The company has a 30 ha testing facility in Nokia, where it road tests tyres between April and November. From November to May, tests are carried out at its Ivalo Proving Grounds in Arctic Lapland. The Ivalo Proving Ground is the only permanent winter tyre testing facility in the world. Because of the short summer in Finland, Nokian tests summer tyres at other locations. During the winter, the testing of summer tyres takes place in South Africa. Nokian also tests tyres at the Applus+ IDIADA facilities in El Vendrell, Spain, and the ATP facilities in Papenburg, Germany.

===Vsevolozhsk, Russia factory===
The Vsevolozhsk factory in Leningrad Oblast, Russia, was established by Nokian Tyres in 2005. Following Russia's invasion of Ukraine, Nokian Tyres condemned the war and announced a controlled withdrawal from Russia, stating that the war and tightening sanctions made continued operations there infeasible. In March 2023, Nokian Tyres completed the sale of its Russian operations to the Russian company Tatneft for €285 million. The company stated that the sale ended all Nokian Tyres operations in Russia.

The former Nokian factory continues to operate under the name Ikon Tyres as part of the Tatneft group. It is no longer owned or operated by Nokian Tyres. Ikon Tyres states that the plant has an annual production capacity of 17 million passenger-car and SUV tyres and employs more than 1,400 people.

=== Dayton Tennessee, United States factory ===

In May 2017, Nokian announced the construction of a new factory in Dayton, Tennessee, with an annual production capacity of 4 million tyres. The facility would employ about 400 people, cost €330 million to build, and expected to start production by 2020. In addition to producing tires, the facility would house an on-site distribution facility with a storage capacity of 600,000 units. The company expects to double its North American sales by 2023. Nokian began hiring workers for the plant in February 2019, and sent its first group of employees for training to its Finnish and Russian factories in May 2019. The Dayton plant officially opened on 2 October 2019. The company plans to have up to 150 employees by the end of the year.

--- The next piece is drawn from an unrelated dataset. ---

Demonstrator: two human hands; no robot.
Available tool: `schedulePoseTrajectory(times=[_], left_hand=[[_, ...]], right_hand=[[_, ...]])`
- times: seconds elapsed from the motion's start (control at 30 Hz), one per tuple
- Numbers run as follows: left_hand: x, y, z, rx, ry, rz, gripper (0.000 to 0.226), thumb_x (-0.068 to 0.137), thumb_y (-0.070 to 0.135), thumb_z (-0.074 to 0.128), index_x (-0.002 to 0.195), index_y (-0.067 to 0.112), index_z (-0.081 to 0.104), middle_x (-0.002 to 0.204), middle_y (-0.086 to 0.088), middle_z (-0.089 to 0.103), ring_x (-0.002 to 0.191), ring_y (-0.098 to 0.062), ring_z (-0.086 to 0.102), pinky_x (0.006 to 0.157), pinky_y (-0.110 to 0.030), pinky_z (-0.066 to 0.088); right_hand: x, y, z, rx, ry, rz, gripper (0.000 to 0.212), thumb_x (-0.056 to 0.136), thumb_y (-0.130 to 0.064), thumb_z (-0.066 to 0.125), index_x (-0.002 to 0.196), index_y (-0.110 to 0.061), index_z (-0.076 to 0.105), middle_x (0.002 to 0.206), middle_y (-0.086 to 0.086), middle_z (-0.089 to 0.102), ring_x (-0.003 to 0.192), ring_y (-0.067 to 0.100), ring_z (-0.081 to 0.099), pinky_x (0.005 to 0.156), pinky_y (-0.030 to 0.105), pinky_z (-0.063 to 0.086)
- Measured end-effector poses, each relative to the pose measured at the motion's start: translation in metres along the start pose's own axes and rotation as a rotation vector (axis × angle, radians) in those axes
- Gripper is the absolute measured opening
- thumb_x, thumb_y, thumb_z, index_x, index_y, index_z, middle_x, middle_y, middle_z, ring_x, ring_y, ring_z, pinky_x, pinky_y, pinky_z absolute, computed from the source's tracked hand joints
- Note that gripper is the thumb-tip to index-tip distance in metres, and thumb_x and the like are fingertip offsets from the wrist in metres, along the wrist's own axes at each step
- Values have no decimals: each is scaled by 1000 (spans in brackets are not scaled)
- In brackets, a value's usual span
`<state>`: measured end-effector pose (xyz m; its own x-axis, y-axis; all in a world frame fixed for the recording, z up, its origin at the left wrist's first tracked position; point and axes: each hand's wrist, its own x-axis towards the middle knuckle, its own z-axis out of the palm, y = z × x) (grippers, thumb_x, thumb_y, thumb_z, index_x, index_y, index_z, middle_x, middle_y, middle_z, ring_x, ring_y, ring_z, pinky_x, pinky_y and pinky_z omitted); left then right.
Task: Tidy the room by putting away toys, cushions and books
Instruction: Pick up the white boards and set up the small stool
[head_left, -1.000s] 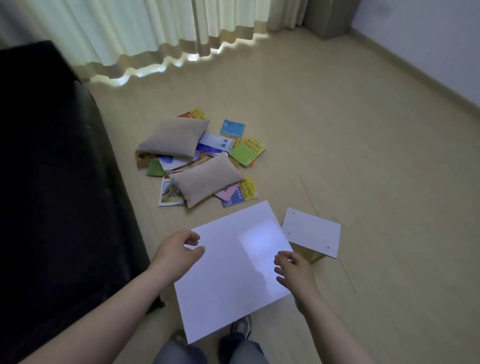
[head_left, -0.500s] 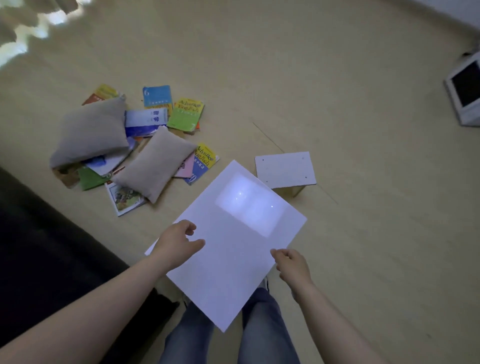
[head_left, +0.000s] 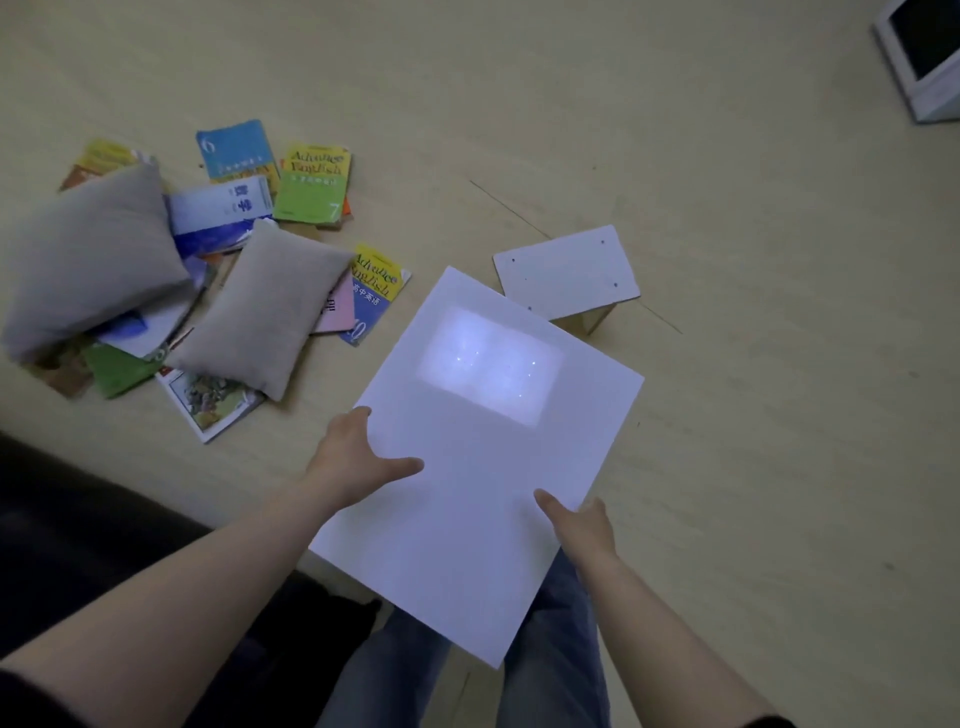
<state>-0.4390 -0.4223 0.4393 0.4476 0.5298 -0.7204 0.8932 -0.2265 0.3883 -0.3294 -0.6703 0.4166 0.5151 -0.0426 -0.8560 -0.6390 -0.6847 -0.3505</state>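
I hold a large white board above my legs. My left hand grips its left edge with the thumb on top. My right hand grips its lower right edge, thumb on top. On the floor to the left lie two grey cushions, one large cushion at the far left and a smaller cushion beside it, on top of several scattered books. Among the books are a green one, a blue one and a yellow and blue one.
A small white stool stands on the wooden floor just beyond the board. A black sofa fills the lower left. A white box with a dark opening sits at the top right.
My view has swung down and right, so the curtain has left the frame. The board has turned slightly and both hands have closed more firmly on its edges.
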Motion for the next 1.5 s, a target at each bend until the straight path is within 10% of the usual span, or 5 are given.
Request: schedulePoseTrajectory(times=[0.4, 0.87, 1.5], left_hand=[[63, -27, 11, 25, -25, -68, 99, 53, 59, 83, 131, 15, 41, 132, -6, 43, 118, -26, 46, 95, -43, 45], [106, -31, 23, -92, -5, -73, 72, 64, 45, 85, 118, 15, 49, 114, -1, 53, 96, -20, 52, 67, -28, 42], [55, -33, 11, -88, -86, -301, 79, 53, 61, 84, 105, 10, 53, 101, -2, 58, 89, -20, 57, 68, -30, 44]], right_hand=[[43, 5, 31, -31, 181, 57, 98, 80, -42, 74, 149, -4, 15, 149, 17, 21, 127, 35, 42, 100, 44, 41], [86, 29, 30, 152, 237, 172, 81, 68, -42, 83, 128, -3, 45, 125, 10, 56, 106, 28, 58, 82, 35, 48], [68, 51, -12, 95, 82, 213, 97, 56, -57, 85, 127, 1, 55, 123, 11, 61, 109, 30, 59, 98, 42, 50]])
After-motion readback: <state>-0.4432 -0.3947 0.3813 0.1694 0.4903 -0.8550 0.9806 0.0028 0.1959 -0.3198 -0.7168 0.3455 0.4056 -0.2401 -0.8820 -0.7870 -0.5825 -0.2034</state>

===Contract production of tyres===
Nokian Tyres licenses production of its tyres to companies in the United States (Bridgestone's LaVergne, Tennessee, plant), Slovakia (Matador, Puchov, plant), Indonesia (PT Gajah Tunggal/Giti), and the People's Republic of China (Giti Tire), as well as contract manufacture of agriculture and industrial tyres in Spain and India. In the past, some United States contract manufacturing was done by Cooper Tire's Findlay, Ohio, plant. Contract manufacture by Giti Tire includes production of up to 500,000 Nokian summer tyres with expansion up to 1.5 million tyres per year. Some Nokian agricultural and industrial tyres were made under contract by the Tofan Grup in Romania for two years until December 1999, when Nokian Tyres withdrew, citing quality standards. Contract manufacture of these types of heavy tyres was then undertaken by Michelin at its Polish plant, Stomil-Olsztyn, from 2000 until 2005, when Nokian began to shift contract manufacture of industrial tyres to Bridgestone's factory in Bilbao, Spain and agricultural tyres to Balkrishna Tyres in Bhiwadi, India.